Once a person stops breathing, the brain arouses the person and he or she wakes up briefly and then falls back asleep. Provided the person falls asleep again in less than fifteen seconds, he or she will have no recollection of awakening. This cycle of breathing cessation and arousal repeats itself over and over. People with the most severe cases can stop breathing up to 100 times an hour.

This recurrent pattern can be so disruptive, people with sleep apnea never feel fully rested. They may fall asleep frequently during the day, and in extreme cases may doze off during conversations or even while driving. Some patients experience such extreme fatigue and sleepiness, they can’t stay awake at work, which can result in serious consequences.

Doctors screen patients for sleep apnea through a physical examination and interview. The condition is more common in obese patients, so physicians may be more likely to look for symptoms in an overweight individual.
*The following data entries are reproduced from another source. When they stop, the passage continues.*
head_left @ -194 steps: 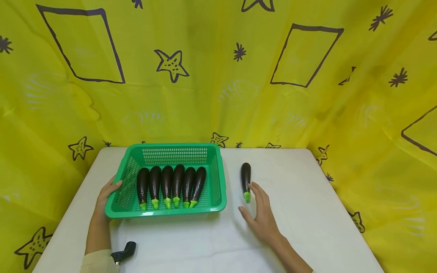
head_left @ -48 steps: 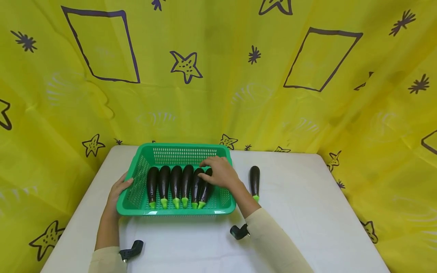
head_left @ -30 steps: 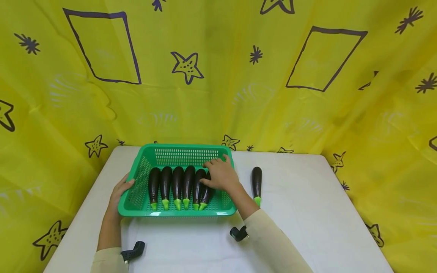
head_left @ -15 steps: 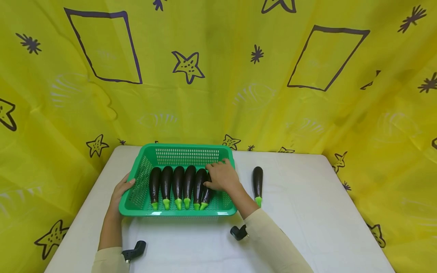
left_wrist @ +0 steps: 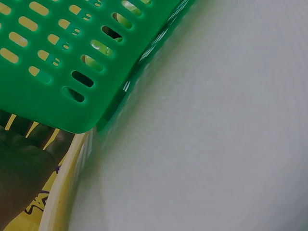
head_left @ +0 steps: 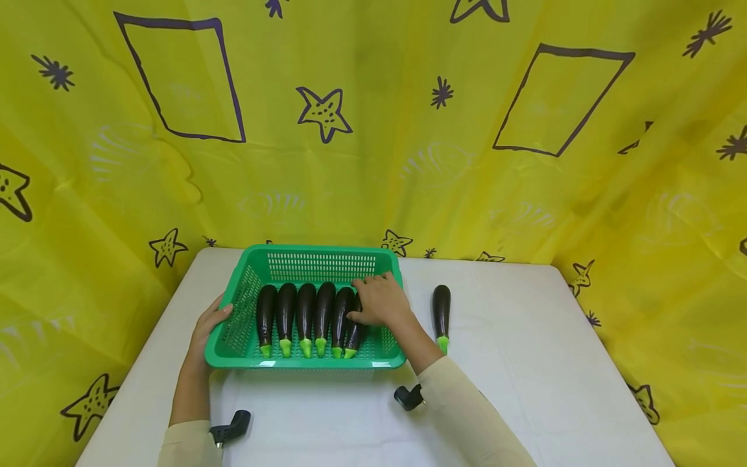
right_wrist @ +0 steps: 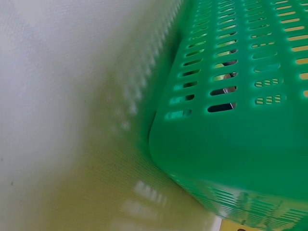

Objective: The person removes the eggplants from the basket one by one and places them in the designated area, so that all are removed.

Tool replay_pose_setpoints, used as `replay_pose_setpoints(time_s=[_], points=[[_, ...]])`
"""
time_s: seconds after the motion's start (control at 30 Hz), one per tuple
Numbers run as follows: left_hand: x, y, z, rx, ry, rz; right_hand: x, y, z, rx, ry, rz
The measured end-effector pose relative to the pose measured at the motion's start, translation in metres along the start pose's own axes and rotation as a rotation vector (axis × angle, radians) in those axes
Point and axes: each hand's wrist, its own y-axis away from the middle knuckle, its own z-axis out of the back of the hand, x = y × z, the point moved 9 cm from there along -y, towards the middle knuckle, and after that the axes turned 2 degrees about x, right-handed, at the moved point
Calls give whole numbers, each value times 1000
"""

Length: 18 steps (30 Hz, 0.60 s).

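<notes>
Several dark, glossy eggplants with green stems lie side by side in a green plastic basket [head_left: 309,363], stems toward me. My left hand [head_left: 205,322] grips the basket's left rim, thumb over the inside edge. In the left wrist view, the fingers of that hand [left_wrist: 29,149] show beyond the basket's wall. My right hand [head_left: 380,299] reaches inside and grips the rightmost eggplant [head_left: 355,337], thumb at its left side. This hand partly covers the eggplant's upper end. On the table to the right lies a single eggplant [head_left: 441,311], touched by neither hand.
A white-covered table [head_left: 525,363] carries the basket. Yellow curtains [head_left: 373,175] with dark star drawings hang behind and at both sides. Small black devices are worn at the left wrist [head_left: 232,426] and right wrist [head_left: 408,397].
My right hand has moved left from the lone eggplant into the basket, and its fingers have closed on the rightmost eggplant. My left hand keeps its grip on the rim.
</notes>
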Motion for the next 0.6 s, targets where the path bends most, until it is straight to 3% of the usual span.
replay_pose_setpoints(time_s=[0.23, 0.6], points=[[-2, -1, -1, 23, 40, -27, -2, 0, 4, -35, -119, 3], [-1, 0, -1, 10, 10, -20, -4, 2, 13, -109, -285, 30]])
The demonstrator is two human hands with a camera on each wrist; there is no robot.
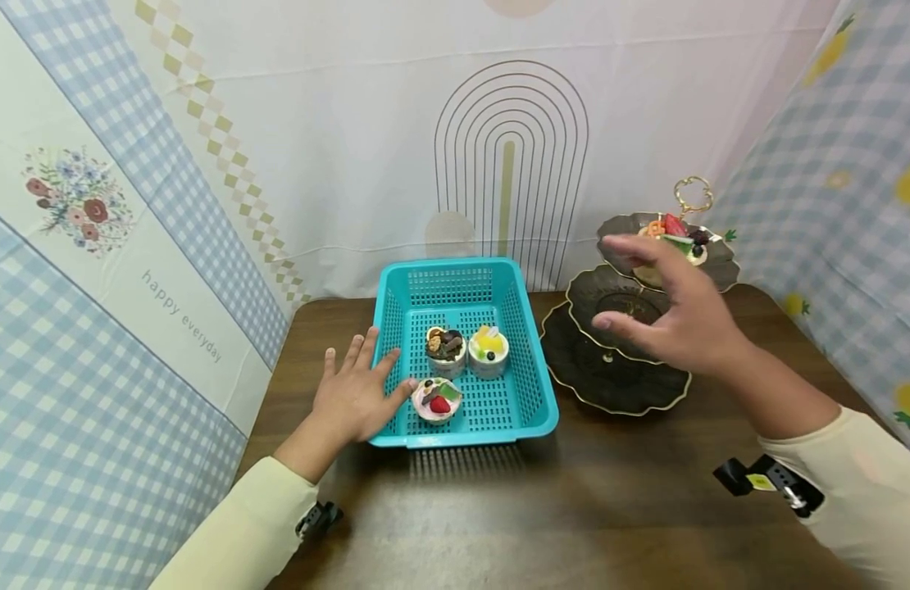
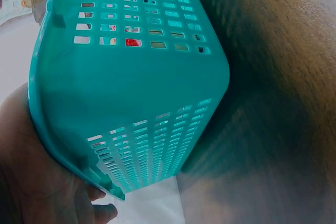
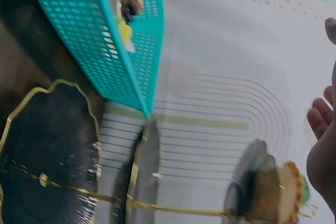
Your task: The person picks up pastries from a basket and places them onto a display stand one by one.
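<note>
My left hand [image 1: 355, 393] rests on the left rim of a turquoise plastic basket [image 1: 462, 440], fingers spread and thumb reaching over the inside. In the basket sit a chocolate-topped cupcake [image 1: 445, 348], one with yellow fruit [image 1: 489, 352], and one with a strawberry [image 1: 434, 401], close to the left thumb. My right hand [image 1: 684, 315] is raised before a three-tier stand [image 1: 602, 389], its thumb and fingers wide apart and holding nothing. On the top tier [image 1: 723, 266] is a fruit-topped cake [image 1: 675, 233], partly hidden behind that hand.
Everything stands on a dark brown wooden table [image 1: 499, 524]. The stand's gold ring handle [image 1: 693, 195] rises above its top tier. A printed cloth [image 1: 337, 147] hangs close behind the table, and checked cloths [image 1: 765, 205] flank it. Each wrist wears a black strap device [image 1: 768, 485].
</note>
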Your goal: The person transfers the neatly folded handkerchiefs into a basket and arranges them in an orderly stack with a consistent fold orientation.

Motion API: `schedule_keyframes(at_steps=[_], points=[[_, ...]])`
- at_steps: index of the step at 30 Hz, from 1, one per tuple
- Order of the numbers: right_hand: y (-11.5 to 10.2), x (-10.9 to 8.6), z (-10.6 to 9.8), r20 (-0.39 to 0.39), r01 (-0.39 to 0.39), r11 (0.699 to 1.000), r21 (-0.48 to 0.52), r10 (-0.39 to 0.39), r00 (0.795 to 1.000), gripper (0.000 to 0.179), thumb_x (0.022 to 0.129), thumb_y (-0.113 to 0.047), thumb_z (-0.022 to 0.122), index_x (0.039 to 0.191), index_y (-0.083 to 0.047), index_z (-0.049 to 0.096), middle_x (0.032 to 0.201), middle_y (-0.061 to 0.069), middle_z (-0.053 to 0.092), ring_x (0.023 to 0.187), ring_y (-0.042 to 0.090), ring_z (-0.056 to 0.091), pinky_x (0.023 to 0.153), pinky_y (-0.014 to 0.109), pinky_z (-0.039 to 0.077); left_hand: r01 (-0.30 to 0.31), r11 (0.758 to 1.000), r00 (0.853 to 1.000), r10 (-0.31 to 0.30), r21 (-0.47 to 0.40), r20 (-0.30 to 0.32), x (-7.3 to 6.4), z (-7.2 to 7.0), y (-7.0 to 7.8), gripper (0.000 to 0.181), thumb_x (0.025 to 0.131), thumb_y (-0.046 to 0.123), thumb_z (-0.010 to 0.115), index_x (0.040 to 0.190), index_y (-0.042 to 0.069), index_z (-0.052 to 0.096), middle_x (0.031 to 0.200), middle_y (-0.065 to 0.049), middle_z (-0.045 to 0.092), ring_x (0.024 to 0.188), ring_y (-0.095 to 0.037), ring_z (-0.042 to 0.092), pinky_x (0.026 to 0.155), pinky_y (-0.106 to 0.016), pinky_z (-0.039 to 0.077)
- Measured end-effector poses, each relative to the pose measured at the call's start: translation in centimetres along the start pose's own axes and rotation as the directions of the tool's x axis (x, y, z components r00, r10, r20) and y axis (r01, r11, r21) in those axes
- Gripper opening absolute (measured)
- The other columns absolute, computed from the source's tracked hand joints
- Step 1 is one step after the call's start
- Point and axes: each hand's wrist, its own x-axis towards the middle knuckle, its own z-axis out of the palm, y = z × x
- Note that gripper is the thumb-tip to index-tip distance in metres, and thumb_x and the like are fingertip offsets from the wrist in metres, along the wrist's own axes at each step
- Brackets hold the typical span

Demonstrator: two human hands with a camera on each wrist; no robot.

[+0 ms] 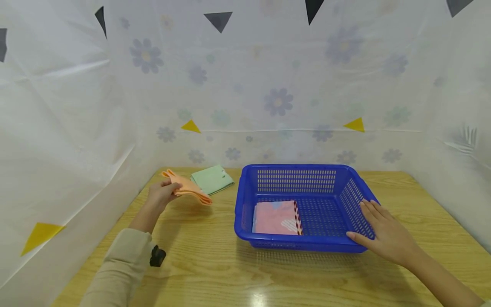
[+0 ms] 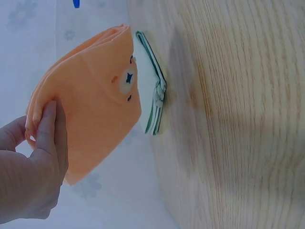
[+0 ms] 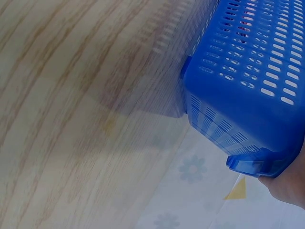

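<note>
Cloth (image 2: pixel 95 114), orange, in L fingers (image 2: pixel 46 129); R fingers (image 1: pixel 371 211) on bskt rim (image 1: pixel 299 239).

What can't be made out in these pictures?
Head: anything under the pink cloth, which hides it.
Head: what the black object is; too small and dark.
Head, left wrist: part of the green cloth, hidden behind the orange cloth.
Left wrist: the blue bit's identity; cut off by the top edge.
Right wrist: most of the right hand; cut off by the right edge.
</note>
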Motion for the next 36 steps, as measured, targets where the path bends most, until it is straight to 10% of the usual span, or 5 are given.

Some telltale include frequent napping during the day, excessive daytime sleepiness, snoring at night, and waking up with severe headaches.

If you describe symptoms that seem to indicate sleep apnea, your doctor may order an overnight sleep study. During this procedure, a technician will observe a sleeping patient in a laboratory that is equipped with a comfortable bed and surroundings similar to a hotel room. Over the course of the night, instruments monitor oxygen levels, chest wall movements, airflow from the nose, leg movements, brain wave patterns and eye movements. A pattern of repeated episodes of interrupted breathing will alert technicians and physicians to the diagnosis of sleep apnea.

Upon confirmation of the diagnosis, your doctor will probably recommend sleeping with a special mask that will provide continuous positive airway pressure, or CPAP. The CPAP machine blows a small amount of air through the nose into the back of the throat. This pressure keeps the airway open. Patients using CPAP usually report dramatic improvements in their levels of daytime sleepiness and overall sense of well-being. The doctor may also recommend losing weight, and many times this will improve the condition. In rare cases, patients may require more than CPAP. Some may benefit from another breathing machine called a BiPAP (bi-level continuous positive airway pressure). It is similar to a CPAP, but it provides more pressure during inhalation and less during exhalation. Other options are dental devices that reposition the tongue to avoid blocking the airway. In extremely, refractory cases some physicians will even recommend surgery to remove some of the excessive tissue in the back of the throat.